SCHULTERBLICK FORSCHUNG – Eiszeitliche Felsbilder unter freiem Himmel in Ägypten

Qurta

So ähnlich muss es wohl am 14. August 1902 auf einer Archäologietagung in Montauban (Frankreich) gewesen sein. Von diesem Datum an waren die Bilderhöhlen offiziell akzeptiert und als eiszeitlich anerkannt. Auf der Tagung vom 03. – 05. Juni 2010 in Brüssel wurden viele interessante Fundstellen und -regionen mit Felsbildern aus der Sahara vorgestellt. Der absolute Höhepunkt war jedoch die erstmalige Präsentation der neuen Datierungen von Qurta (Ägypten). Die Fundstellen von Qurta wurden 2007 entdeckt, liegen im Niltal und sind nach heutiger Erkenntnis 15.000 bis 16.000 Jahre alt. Abgebildet sind Wildtiere und stilisierte Frauenfiguren. Frappierend sind die thematischen und stilistischen Übereinstimmungen mit zeitgleichen Fundstellen in West- und Mitteleuropa (z. B. Gönnersdorf). Demnach gibt es auch in Afrika Felsbilder unter freiem Himmel aus dieser frühen Epoche der Menschheitsgeschichte.
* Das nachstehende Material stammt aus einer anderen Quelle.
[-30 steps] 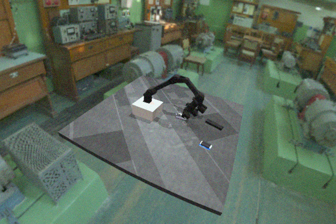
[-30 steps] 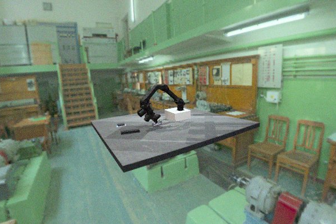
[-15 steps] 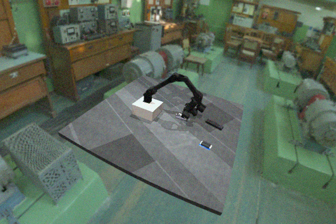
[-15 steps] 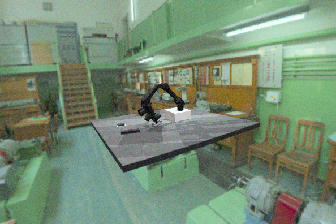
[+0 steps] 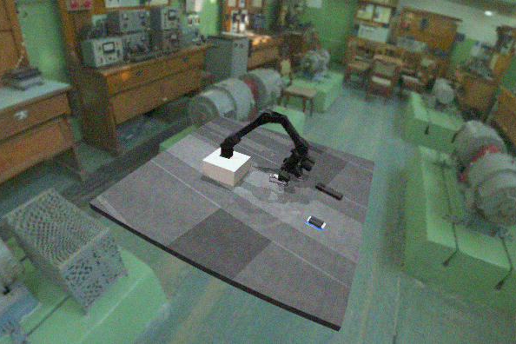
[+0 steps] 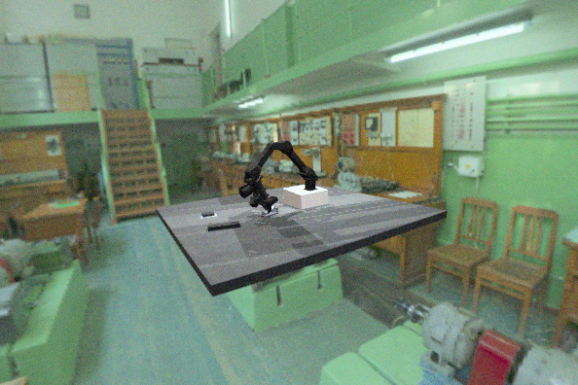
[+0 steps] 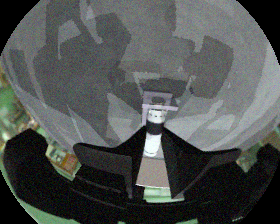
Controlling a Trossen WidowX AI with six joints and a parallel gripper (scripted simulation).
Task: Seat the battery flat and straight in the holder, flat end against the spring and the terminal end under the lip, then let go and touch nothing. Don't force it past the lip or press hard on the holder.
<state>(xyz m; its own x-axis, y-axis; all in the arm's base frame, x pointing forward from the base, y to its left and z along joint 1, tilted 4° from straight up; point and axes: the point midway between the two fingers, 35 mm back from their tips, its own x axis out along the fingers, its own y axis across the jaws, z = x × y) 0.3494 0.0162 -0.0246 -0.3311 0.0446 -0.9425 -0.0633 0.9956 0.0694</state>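
A grey patchwork table floats in a green workshop. The gripper is clamped on the battery, low over the table, well left of the holder.

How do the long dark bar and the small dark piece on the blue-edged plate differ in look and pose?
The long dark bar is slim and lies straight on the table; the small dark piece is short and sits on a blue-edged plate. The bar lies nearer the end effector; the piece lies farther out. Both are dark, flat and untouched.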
Ähnlich sensationell war die Entdeckung vergleichbarer Felsbilder in Foz Côa (Portugal) im Jahr 1992. Es wird immer deutlicher, dass die Bilderhöhlen in Europa nur ein Teil der erhaltenen eiszeitlichen Felsbilder darstellen. Die Fundstellen unter freiem Himmel sind sicherlich deutlich seltener erhalten, und auch schwerer zu finden. Unser Vortrag über die einzig bekannte, wirkliche Höhle mit Felsbildern auf dem afrikanischen Kontinent (Djara) stand aus verständlichen Gründen im Schatten dieses wichtigen Ereignisses.